Books From Friends

Personal Writings

New Orleans On my recent trip between New Orleans, Manila, and San Francisco, a remarkable thing happened to me. Friends gave me three books. It was a wonderful way of all three to them communicating directly with me in a way that might have been impossible to conceive otherwise, and leads me to want to share these gives as well.

Emmett Aluli, the pioneering doctor on Molokai, activist, leader, and organizer in Hawaii for a generation, and my friend and comrade, mulled a book that was 10 years in the making by his partner, Davianna Pomaikai McGregor, who I have also been honored to know and visit. Davi, Emmett, others and me hiked to the top of Molokai when I visited him there. I talked often with Davi about her book and her research and she introduced me to some of her colleagues at the University of Hawaii, where she is a professor of ethnic studies. The book is Na Kuaaina: Living Hawaiian Culture and is already in its 2nd printing. On the cover is a picture of Uncle Harry Kunihi Mitchell, who Davi uses to set the tone for the book in a most moving way. On the her first trip to Kahoolawe, the island that Emmett and others campaign successfully to block as a bombing target for the U.S. Navy so that it could be returned to its sacred and traditional purposes, she relates the story of Uncle Harry showing her how to pay attention to the natural and listen to what it was teaching, and thereby sets the tone for a moving book that documents the sturdy and still robust and fertile native culture in Hawaii.

Earlier Denis Murphy, the guiding hand behind much of the community organizing in Asia over the last 35 years, gave me a copy of his most recent book of short stories, many of which include vignettes about organizing and all of which focus on the urban poor and sometimes their intersection with the Church. The first time I had visited the Philippines, Denis had given me a copy of his novel, A Watch in the Night, which I had not been able to put aside until I finished it on my flight back to the States since it was a captivating story of organizing during the Marcos years. I was surprised to see that the book he was giving me, A Woman Pope, Neanderthals, and Other Stories, was his 4th collection of short stories. How unusual and inspiring that Denis has been able to find an outlet for some of his experience in fiction!

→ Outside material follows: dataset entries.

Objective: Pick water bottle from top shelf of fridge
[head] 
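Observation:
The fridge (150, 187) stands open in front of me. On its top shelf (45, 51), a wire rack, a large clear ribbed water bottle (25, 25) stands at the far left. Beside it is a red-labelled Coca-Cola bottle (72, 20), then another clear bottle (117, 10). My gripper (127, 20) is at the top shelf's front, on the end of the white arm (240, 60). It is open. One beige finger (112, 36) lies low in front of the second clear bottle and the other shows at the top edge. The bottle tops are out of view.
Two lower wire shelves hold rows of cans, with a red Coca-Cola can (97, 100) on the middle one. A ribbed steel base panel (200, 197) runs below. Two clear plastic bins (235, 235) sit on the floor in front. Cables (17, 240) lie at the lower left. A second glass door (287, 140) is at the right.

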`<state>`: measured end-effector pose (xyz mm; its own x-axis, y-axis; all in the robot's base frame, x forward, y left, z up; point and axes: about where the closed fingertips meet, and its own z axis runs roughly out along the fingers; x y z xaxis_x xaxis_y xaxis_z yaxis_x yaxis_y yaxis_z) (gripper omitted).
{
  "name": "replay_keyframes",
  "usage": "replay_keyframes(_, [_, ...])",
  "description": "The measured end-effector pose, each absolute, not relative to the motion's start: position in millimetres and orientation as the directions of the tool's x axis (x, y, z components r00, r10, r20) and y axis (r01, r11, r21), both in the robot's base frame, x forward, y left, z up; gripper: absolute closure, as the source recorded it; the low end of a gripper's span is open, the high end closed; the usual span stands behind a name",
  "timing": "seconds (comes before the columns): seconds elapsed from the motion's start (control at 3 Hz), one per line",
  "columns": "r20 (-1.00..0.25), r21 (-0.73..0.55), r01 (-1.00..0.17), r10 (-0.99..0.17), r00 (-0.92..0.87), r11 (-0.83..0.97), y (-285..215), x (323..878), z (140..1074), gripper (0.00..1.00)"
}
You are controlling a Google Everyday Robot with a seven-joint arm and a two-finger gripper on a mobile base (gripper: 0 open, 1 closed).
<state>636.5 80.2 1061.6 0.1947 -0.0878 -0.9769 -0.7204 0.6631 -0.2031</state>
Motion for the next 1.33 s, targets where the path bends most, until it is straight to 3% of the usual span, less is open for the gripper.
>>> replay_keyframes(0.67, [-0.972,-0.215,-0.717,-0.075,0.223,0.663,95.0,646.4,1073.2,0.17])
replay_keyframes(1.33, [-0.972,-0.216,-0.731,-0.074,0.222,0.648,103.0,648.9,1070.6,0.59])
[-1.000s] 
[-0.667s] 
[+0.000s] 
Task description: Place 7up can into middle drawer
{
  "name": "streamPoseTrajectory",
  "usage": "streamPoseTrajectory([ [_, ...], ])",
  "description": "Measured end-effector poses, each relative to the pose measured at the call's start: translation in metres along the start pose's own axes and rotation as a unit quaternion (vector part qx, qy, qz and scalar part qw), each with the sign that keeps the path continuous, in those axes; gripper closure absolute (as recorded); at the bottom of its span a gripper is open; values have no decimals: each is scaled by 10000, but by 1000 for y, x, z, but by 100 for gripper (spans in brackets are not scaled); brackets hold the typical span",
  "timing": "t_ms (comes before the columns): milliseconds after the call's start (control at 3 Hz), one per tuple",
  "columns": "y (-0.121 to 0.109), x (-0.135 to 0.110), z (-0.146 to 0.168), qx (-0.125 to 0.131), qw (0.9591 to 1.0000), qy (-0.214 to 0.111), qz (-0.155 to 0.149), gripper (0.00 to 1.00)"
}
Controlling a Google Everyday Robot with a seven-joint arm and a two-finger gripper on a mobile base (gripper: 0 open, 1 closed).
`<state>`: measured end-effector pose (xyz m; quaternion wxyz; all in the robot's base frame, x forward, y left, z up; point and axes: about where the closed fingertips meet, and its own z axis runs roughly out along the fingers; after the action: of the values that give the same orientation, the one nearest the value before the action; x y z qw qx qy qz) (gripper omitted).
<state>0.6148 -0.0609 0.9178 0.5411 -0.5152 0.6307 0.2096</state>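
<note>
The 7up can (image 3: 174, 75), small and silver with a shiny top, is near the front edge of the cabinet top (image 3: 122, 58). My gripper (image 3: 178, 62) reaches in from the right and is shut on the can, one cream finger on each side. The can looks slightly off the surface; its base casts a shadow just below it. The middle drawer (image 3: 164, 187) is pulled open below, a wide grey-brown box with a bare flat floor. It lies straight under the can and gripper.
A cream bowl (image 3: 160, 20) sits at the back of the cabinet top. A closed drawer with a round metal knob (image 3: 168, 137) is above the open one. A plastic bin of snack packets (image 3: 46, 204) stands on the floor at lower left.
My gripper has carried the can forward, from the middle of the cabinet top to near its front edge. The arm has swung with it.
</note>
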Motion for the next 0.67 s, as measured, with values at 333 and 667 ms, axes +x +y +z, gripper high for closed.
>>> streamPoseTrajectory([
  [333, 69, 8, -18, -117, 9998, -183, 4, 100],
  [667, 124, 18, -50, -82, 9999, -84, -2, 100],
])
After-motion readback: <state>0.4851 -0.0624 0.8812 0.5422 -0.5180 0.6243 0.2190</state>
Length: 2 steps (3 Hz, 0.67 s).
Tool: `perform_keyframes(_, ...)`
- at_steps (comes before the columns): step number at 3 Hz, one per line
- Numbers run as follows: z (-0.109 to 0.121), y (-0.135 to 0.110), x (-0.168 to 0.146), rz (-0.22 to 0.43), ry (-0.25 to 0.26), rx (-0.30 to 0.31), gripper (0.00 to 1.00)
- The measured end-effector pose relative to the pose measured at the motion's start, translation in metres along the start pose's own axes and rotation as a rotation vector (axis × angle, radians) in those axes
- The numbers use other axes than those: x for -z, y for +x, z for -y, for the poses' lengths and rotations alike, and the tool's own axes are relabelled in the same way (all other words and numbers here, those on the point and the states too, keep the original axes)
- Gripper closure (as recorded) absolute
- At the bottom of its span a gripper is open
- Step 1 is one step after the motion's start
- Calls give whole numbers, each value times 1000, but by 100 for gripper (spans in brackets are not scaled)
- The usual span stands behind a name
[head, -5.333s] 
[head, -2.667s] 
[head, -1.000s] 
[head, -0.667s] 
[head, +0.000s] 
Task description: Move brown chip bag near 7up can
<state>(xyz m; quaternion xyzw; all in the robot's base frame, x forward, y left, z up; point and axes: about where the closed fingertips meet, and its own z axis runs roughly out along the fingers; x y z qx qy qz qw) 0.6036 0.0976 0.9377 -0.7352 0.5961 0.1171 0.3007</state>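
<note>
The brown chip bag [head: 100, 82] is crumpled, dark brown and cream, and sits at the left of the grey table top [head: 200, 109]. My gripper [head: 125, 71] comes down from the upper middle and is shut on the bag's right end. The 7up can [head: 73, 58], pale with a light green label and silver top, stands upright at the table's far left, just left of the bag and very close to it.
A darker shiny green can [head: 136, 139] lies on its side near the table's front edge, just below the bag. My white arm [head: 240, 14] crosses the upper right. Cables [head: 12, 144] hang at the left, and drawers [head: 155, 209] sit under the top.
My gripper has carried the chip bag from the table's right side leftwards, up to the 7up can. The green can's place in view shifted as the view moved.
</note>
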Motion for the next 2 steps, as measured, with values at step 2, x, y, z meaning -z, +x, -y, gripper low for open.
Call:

Finally, the staff and board of the Tides Center surprised me recently in San Francisco. I had stepped down as the chair of the Center after 11 long years and promptly at noon had sneaked down the hall to make two promised phone calls, even while the meeting was still marching towards a conclusion. I had confessed repeatedly over the last year that I simply no longer had the time to be on point so these calls finally were guiltless. Coming back to the meeting 20 minutes later I was confused why the entire staff was standing in the hallway as I returned, but I assumed they were invited to lunch since that was also laid out. Walking into the room I found the board standing and Ellen Friedman, the dynamic sparkplug of the Tides family of organizations and our acting ED of the last year, beaming, as I quickly discovered, in the knowledge that she had once again pulled one on me, since she and the board had decided to pay me back for my years of service as chair by embarrassing me completely! In one part of Ellen’s ceremony she pulled out a book, which the board gave me by Terry Tempest Williams called The Open Space of Democracy. Ellen read an excerpt from the book that she felt embodied my work and spirit, and in the always stark and natural metaphors of Ms. Williams, was clearly moving. I’m not sure exactly which section she wrote, but I think it was:

“Democracy invites us to take risks. It asks that we vacate the comfortable seat of certitude, remain pliable, and act, ultimately, on behalf of the common good. Democracy’s only agenda is that we participate and that the majority voice be honored. It doesn’t matter whether an answer is right or wrong, only that ideas be heard and discussed openly.”

There is something about a book, either written by friends and comrades, or held close to them that seems to communicate a message straight from one heart and soul to another that has a power, even in this age of immediacy, that is almost impossible to duplicate and transcend.